Directions: Please copy each line of the data that includes the string "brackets".

--- --- ---

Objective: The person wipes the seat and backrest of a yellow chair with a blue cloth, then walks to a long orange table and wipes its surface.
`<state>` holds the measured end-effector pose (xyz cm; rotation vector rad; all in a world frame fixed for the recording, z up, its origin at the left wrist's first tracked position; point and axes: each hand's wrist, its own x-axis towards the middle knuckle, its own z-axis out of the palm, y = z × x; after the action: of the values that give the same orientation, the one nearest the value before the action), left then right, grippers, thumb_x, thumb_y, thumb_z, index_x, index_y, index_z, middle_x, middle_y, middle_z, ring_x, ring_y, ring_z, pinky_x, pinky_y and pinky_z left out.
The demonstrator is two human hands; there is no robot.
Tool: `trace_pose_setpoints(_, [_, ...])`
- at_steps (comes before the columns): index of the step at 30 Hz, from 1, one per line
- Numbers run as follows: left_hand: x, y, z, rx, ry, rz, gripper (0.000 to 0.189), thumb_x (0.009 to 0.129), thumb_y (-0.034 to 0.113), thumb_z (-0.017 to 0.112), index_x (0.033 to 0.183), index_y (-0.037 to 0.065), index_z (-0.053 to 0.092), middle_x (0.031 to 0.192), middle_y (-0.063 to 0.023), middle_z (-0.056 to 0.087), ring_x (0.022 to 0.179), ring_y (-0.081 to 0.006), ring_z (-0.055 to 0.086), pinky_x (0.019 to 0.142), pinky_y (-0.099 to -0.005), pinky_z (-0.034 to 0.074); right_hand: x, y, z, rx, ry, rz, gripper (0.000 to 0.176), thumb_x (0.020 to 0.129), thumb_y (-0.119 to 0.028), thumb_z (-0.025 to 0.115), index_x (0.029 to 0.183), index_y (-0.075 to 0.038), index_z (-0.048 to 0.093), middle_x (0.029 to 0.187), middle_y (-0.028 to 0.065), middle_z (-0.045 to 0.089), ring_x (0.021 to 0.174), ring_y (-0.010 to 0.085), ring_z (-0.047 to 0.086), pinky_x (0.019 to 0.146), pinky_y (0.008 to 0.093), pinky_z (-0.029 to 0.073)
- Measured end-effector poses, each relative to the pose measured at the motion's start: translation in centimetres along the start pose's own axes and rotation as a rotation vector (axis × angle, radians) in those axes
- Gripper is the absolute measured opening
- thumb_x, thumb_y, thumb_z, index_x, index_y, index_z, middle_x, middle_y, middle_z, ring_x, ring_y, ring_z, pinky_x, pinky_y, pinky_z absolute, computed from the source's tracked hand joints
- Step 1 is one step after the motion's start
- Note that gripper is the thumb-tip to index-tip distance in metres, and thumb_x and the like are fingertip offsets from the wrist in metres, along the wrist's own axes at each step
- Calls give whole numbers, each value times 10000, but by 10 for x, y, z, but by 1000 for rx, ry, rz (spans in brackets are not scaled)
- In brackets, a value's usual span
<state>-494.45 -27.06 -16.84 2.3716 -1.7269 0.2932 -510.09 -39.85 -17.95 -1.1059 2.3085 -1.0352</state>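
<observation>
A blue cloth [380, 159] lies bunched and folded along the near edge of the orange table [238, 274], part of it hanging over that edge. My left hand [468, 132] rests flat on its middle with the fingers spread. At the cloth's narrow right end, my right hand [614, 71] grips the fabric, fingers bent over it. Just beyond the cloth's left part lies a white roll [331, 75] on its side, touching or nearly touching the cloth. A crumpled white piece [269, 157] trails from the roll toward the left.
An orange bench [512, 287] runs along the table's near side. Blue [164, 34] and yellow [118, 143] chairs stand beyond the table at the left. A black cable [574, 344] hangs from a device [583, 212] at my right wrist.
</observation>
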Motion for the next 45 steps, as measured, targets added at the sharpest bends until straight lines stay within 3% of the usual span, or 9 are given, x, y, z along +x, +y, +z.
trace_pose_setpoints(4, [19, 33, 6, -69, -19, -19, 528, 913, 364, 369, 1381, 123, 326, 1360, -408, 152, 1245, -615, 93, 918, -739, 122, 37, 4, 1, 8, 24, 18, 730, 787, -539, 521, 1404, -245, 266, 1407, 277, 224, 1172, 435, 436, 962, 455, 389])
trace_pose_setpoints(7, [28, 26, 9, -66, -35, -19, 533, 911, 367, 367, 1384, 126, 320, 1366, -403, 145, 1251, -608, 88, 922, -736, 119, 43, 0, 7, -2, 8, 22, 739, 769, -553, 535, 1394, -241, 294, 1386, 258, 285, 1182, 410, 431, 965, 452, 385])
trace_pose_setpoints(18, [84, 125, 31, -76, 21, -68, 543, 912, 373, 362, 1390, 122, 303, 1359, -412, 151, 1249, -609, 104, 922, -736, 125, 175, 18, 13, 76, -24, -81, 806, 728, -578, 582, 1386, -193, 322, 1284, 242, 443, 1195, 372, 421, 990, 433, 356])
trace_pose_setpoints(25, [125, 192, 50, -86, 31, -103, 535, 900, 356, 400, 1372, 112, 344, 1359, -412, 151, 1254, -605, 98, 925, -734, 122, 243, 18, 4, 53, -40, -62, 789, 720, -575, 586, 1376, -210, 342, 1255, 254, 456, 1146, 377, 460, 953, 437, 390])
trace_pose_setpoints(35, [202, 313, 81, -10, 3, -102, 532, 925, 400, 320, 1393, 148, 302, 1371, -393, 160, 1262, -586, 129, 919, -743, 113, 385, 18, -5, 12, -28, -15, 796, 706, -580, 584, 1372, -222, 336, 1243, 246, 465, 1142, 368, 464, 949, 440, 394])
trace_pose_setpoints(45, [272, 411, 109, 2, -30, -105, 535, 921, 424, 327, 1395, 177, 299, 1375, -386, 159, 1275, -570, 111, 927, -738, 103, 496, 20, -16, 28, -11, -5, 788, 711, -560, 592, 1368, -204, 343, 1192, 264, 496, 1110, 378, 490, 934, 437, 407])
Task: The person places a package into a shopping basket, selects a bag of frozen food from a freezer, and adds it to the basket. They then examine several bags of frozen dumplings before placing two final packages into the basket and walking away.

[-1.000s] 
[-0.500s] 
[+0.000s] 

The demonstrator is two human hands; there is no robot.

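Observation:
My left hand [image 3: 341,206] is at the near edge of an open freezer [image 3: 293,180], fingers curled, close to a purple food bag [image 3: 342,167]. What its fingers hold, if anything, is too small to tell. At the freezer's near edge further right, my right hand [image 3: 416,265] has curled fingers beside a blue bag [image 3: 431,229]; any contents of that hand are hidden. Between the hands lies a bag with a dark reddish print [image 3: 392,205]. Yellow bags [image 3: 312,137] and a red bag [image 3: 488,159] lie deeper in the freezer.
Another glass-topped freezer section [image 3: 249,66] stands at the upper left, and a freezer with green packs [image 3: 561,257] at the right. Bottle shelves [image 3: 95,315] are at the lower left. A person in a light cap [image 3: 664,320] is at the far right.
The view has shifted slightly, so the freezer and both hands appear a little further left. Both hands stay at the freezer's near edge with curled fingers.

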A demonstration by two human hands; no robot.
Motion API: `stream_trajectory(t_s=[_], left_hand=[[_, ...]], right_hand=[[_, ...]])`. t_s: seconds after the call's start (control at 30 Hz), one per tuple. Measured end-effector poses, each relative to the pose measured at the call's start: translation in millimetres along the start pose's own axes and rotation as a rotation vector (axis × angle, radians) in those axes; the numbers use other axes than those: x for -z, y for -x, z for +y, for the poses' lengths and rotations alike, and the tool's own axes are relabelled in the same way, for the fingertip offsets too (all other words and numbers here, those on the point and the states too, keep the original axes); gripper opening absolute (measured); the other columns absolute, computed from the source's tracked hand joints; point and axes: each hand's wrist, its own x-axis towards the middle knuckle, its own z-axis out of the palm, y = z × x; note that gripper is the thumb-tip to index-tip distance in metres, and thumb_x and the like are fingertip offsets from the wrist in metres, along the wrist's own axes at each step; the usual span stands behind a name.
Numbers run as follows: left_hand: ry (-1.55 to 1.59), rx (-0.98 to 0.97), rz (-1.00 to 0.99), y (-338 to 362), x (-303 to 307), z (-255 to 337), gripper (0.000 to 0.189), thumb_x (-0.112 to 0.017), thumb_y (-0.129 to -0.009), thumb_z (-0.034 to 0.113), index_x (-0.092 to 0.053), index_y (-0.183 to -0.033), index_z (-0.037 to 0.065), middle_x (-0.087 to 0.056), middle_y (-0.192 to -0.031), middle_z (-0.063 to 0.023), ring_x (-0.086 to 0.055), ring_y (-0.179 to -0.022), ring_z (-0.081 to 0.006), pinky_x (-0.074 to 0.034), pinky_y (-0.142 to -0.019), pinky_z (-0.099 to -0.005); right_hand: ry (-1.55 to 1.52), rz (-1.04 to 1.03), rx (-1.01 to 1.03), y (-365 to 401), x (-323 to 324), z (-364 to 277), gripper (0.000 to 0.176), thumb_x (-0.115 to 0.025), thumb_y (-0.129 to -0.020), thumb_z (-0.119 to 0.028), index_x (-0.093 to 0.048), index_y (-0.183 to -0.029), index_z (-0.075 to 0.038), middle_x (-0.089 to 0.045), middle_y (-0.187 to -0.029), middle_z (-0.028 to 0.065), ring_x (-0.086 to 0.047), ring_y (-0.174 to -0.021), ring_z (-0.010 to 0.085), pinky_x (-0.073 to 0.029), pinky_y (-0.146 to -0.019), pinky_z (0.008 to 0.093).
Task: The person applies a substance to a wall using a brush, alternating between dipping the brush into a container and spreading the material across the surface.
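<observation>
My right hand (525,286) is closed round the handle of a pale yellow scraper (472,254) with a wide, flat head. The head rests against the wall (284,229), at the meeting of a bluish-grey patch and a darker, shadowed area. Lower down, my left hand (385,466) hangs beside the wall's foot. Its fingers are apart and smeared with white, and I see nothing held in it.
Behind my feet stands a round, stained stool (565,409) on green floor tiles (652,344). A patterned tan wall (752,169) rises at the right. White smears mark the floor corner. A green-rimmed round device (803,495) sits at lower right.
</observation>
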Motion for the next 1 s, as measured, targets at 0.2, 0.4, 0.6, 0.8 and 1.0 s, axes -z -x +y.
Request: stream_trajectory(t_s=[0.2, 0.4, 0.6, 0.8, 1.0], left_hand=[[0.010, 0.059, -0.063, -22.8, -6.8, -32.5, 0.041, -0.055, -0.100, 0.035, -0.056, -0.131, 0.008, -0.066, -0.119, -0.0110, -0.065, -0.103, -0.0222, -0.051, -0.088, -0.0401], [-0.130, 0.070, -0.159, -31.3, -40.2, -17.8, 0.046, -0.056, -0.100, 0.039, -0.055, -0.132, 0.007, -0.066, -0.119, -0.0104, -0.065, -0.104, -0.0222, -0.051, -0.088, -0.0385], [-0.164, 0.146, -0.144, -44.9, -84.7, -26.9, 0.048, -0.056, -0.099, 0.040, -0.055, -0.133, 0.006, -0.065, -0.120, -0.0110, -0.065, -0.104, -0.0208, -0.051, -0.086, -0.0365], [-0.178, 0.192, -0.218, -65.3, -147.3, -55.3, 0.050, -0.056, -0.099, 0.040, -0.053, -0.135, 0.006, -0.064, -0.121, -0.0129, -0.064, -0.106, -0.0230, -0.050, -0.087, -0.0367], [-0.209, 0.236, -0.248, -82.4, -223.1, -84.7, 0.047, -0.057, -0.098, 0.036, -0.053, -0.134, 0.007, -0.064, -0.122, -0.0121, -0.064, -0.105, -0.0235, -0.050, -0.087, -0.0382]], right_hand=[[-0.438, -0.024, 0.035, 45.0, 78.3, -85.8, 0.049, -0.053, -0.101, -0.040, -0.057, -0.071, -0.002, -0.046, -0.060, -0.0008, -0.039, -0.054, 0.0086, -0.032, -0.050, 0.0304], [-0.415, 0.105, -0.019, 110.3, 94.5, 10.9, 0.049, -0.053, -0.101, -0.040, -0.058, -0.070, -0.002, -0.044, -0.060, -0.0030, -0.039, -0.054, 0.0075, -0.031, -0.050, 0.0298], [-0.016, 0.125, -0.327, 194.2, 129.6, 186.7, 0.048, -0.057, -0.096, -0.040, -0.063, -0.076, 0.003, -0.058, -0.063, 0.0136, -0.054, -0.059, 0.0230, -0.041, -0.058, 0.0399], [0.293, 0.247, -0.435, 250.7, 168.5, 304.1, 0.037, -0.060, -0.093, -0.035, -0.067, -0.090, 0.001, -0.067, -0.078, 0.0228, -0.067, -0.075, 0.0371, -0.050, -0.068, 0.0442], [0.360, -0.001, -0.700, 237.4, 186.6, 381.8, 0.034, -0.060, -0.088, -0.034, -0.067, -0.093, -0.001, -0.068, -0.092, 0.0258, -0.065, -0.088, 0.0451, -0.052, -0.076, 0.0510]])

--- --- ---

Reply:
- Calls give whole numbers, each value times 10000, but by 10 for x, y, z, but by 1000 for rx, ry, rz (spans in brackets are not scaled)
- In brackets, a value's usual span

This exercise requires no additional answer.